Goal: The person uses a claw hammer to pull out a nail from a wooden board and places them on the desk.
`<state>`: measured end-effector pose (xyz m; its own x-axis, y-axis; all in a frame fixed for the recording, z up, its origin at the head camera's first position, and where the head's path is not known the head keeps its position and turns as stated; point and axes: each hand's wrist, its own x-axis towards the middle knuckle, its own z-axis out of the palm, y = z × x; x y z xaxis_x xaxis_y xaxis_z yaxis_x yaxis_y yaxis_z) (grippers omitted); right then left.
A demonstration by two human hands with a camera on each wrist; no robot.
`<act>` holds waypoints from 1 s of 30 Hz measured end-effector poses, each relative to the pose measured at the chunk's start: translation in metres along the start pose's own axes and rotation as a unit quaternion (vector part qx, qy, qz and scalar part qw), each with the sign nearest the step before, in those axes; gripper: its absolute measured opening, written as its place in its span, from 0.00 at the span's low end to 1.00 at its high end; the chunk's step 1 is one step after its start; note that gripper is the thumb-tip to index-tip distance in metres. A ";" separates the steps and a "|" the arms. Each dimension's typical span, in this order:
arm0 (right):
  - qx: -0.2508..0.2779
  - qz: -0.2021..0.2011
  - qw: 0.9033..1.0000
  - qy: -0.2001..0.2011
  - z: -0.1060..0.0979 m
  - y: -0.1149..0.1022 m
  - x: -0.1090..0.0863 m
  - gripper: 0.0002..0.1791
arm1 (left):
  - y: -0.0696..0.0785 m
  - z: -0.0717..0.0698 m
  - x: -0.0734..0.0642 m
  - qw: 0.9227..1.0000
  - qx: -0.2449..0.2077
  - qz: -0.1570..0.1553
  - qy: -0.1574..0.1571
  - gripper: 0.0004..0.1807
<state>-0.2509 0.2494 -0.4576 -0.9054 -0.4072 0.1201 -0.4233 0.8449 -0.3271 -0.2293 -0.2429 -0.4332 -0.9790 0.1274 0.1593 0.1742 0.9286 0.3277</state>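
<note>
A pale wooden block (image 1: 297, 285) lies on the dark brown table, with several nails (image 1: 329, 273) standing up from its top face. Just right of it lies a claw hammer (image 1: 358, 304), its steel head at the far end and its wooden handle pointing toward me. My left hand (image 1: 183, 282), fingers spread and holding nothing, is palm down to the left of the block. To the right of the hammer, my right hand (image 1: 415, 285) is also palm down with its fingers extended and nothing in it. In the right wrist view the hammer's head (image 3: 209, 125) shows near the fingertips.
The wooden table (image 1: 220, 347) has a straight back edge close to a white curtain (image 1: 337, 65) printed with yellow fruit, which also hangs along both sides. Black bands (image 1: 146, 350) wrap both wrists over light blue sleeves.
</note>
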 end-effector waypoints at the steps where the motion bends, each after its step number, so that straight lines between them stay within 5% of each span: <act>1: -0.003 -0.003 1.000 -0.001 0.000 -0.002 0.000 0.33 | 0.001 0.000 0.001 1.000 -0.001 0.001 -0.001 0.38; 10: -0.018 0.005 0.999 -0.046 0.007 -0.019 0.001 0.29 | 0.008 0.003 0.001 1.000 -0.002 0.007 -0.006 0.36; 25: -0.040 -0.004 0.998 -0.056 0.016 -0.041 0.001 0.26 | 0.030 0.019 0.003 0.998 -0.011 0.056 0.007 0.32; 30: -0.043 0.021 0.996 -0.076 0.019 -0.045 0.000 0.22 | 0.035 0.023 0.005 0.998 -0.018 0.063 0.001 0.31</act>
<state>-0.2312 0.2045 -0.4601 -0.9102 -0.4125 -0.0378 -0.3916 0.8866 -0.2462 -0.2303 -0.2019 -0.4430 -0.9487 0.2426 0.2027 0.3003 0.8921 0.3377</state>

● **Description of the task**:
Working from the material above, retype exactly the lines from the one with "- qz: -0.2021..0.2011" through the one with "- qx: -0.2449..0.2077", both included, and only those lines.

● **Answer to this problem**:
  - qz: -0.2021..0.2011
  - qw: 0.9033..1.0000
  - qy: -0.2001..0.2011
  - z: -0.1060..0.0979 m
  - y: -0.1149..0.1022 m
  - x: -0.1090..0.0863 m
  - gripper: 0.0002..0.1791
arm1 (left):
  - y: -0.0696..0.0785 m
  - z: -0.0717..0.0698 m
  - x: -0.0734..0.0642 m
  - qw: 0.9227..1.0000
  - qx: -0.2449..0.2077

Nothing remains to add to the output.